§ **ACTIVITY**
Beneath this instruction is a block of data; output from it exactly the lines that run from the one containing "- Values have" through the one containing "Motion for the", inclusive.
----
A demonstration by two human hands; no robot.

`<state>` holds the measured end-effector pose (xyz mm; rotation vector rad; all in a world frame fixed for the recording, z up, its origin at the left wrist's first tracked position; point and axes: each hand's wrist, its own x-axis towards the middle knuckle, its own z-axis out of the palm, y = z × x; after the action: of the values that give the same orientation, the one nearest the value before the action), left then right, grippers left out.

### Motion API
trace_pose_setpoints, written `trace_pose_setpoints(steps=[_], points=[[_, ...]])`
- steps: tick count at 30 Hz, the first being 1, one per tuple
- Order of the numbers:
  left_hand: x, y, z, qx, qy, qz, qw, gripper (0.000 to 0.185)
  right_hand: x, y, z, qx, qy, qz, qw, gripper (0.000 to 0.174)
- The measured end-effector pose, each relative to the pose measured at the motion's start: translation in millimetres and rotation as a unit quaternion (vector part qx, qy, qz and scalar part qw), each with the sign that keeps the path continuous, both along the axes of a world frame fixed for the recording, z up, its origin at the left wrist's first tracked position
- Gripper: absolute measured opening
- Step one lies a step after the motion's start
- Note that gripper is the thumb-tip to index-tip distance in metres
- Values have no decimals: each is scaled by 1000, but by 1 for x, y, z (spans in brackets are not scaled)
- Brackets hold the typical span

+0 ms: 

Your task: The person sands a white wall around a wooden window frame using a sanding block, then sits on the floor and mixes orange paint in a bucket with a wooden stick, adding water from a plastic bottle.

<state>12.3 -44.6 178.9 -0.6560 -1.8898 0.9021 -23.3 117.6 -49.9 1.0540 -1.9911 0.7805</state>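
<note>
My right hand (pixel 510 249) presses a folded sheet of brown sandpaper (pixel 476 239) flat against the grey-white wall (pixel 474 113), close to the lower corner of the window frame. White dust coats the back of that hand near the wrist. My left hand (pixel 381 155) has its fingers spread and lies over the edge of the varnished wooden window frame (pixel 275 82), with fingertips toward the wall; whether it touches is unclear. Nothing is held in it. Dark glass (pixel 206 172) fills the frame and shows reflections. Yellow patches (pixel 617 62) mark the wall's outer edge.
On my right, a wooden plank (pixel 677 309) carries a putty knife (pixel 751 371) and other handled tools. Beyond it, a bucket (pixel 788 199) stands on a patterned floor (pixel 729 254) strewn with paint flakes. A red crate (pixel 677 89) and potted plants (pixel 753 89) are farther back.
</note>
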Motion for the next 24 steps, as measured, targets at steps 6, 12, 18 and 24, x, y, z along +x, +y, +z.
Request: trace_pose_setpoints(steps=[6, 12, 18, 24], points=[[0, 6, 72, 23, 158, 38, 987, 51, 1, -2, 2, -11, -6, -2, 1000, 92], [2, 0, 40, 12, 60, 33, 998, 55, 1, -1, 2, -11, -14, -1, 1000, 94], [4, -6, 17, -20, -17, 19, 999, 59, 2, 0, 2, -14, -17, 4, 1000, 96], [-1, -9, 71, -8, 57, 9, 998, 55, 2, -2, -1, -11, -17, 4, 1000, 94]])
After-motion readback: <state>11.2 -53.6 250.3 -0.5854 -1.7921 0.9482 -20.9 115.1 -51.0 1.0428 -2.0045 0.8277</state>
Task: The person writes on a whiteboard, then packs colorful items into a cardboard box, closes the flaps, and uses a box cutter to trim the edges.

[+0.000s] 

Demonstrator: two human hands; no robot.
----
§ **ANSWER TO THIS TASK**
- Values have no decimals: each is scaled by 1000, but by 1 for x, y, z (spans in brackets are not scaled)
- Brackets hold the typical span

+0 ms: 

Your task: The person sands a white wall around a wooden window frame using a sanding block, then sits on the floor and mixes orange paint in a bucket with a wooden stick, adding water from a plastic bottle.

<state>12.3 -44.6 178.9 -0.6560 -1.8898 0.9021 -23.3 117.6 -49.9 1.0540 -1.9911 0.7805</state>
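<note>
My right hand (pixel 510 249) presses a folded sheet of brown sandpaper (pixel 476 239) flat against the grey-white wall (pixel 474 113), close to the lower corner of the window frame. White dust coats the back of that hand near the wrist. My left hand (pixel 381 155) has its fingers spread and lies over the edge of the varnished wooden window frame (pixel 275 82), with fingertips toward the wall; whether it touches is unclear. Nothing is held in it. Dark glass (pixel 206 172) fills the frame and shows reflections. Yellow patches (pixel 617 62) mark the wall's outer edge.
On my right, a wooden plank (pixel 677 309) carries a putty knife (pixel 751 371) and other handled tools. Beyond it, a bucket (pixel 788 199) stands on a patterned floor (pixel 729 254) strewn with paint flakes. A red crate (pixel 677 89) and potted plants (pixel 753 89) are farther back.
</note>
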Motion for the next 24 steps, as measured, targets at steps 6, 12, 18 and 24, x, y, z along +x, +y, +z.

There is nothing else to add to the answer.